Moderna's mRNA Flu Shot Gets Its FDA Moment

FDA reviews Moderna's mRNA flu vaccine June 18, with an August 5 decision due, as cancer trial data shows durable 49% risk reduction

17 Jun 2026

June 18 marks a pivotal day for Moderna. FDA advisors convene to review mRNA-1018, the company's experimental influenza vaccine, with a formal approval decision expected August 5, 2026. A green light would make it the first mRNA-based flu vaccine cleared for American consumers, upending a multibillion-dollar market long built on egg-based manufacturing.

Separate clinical news is adding momentum. Five-year follow-up data from the Phase 2b KEYNOTE-942 trial shows that intismeran, the personalized cancer vaccine developed with Merck, is holding its ground. In a January 2026 update, Moderna and Merck confirmed the combination of intismeran and Keytruda reduced the risk of recurrence or death by 49% in resected high-risk melanoma patients compared to Keytruda alone. That figure matches what researchers observed at three years, meaning the benefit is not fading.

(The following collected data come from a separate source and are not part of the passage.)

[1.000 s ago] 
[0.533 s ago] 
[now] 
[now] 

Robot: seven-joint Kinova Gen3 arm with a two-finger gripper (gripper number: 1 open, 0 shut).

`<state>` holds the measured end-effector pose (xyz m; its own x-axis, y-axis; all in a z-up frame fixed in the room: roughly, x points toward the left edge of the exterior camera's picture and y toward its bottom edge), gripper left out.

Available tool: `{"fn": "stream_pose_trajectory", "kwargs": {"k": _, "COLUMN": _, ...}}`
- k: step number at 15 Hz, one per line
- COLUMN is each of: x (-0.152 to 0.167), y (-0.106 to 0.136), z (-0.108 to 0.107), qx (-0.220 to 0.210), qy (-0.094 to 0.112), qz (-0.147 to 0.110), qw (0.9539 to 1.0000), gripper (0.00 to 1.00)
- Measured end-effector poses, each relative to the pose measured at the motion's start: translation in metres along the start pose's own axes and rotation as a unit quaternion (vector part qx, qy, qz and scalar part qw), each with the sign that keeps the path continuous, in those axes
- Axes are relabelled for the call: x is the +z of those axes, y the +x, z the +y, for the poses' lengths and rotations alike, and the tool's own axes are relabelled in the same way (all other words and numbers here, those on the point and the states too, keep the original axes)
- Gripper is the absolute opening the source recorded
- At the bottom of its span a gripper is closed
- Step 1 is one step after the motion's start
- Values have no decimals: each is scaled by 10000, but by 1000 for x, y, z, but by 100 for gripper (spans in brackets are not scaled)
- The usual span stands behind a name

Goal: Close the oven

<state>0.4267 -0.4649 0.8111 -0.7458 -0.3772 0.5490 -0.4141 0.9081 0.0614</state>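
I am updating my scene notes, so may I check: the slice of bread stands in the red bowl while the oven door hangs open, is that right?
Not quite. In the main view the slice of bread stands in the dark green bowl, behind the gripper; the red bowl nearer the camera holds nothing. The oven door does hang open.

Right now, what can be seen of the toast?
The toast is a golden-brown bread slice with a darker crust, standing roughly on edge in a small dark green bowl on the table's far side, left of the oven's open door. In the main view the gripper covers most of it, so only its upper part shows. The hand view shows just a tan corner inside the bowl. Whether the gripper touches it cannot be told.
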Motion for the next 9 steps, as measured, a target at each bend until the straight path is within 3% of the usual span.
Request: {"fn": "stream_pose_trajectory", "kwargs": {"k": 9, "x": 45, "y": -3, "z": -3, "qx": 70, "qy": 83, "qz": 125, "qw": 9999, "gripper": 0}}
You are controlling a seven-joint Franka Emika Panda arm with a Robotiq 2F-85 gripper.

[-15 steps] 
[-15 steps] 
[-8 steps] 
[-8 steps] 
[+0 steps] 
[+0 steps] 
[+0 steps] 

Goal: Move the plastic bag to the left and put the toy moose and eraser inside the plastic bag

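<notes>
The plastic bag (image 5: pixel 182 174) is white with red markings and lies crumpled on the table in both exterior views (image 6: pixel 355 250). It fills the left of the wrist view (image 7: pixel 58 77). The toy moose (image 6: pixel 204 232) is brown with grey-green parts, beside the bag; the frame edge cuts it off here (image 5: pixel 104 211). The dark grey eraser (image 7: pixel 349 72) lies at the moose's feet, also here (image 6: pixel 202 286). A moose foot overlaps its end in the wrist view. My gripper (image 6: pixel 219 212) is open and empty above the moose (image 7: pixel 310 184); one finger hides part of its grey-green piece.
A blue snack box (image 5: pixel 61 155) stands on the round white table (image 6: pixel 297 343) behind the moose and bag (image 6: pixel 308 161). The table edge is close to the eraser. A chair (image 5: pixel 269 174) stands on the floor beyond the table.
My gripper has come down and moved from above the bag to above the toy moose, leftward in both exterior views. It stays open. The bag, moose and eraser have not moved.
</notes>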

Durability matters enormously in oncology. A treatment that holds its efficacy over five years changes what clinicians can realistically promise their patients, and it strengthens the case for standard-of-care shifts that shorter follow-up windows simply could not support. Regulatory filings for intismeran are advancing alongside this expanding body of evidence.

Both developments point in the same direction: mRNA platforms are moving well past their pandemic origins, into genuinely new therapeutic territory. August 5 will tell investors, health systems, and supply planners whether the technology can claim a commercial foothold in influenza, and the answer will ripple through every mRNA product currently working its way through regulatory review.